▶ **The task**: Reproduce the material below only from the line with "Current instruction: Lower" to the line with "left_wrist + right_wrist", both included, keeping each line exact and dropping the pictures.

========================================================================

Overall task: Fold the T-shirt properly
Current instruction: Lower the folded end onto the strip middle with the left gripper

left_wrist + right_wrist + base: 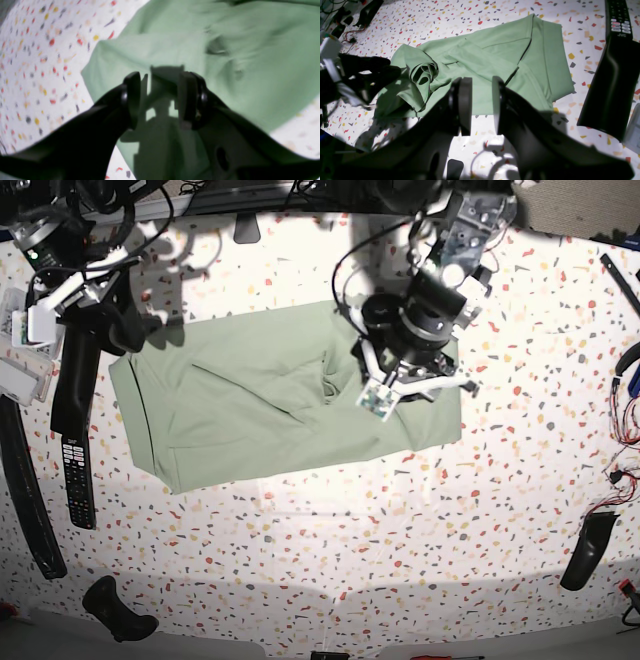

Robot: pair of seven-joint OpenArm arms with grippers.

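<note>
The pale green T-shirt [250,405] lies spread as a rough rectangle on the speckled table, with a rumpled ridge near its middle. In the right wrist view the T-shirt [495,57] shows a folded-over band at one end and a bunched loop of cloth at the other. My left arm [415,330] hangs over the shirt's right part. My left gripper [160,100] stands open just above the T-shirt [250,50], nothing between its fingers. My right gripper [482,105] is held well above the table near the shirt's edge, its fingers a little apart and empty.
A black remote control [78,480] and a long black bar [75,380] lie left of the shirt; both show as the remote [618,20] and bar [610,87] in the right wrist view. Other black objects [118,610] [585,550] sit near the front corners. Cables [625,470] trail at the right edge.
</note>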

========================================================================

▶ **Response to this exercise**:
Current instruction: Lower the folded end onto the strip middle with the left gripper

left_wrist + right_wrist + base: 

The complete answer has been given.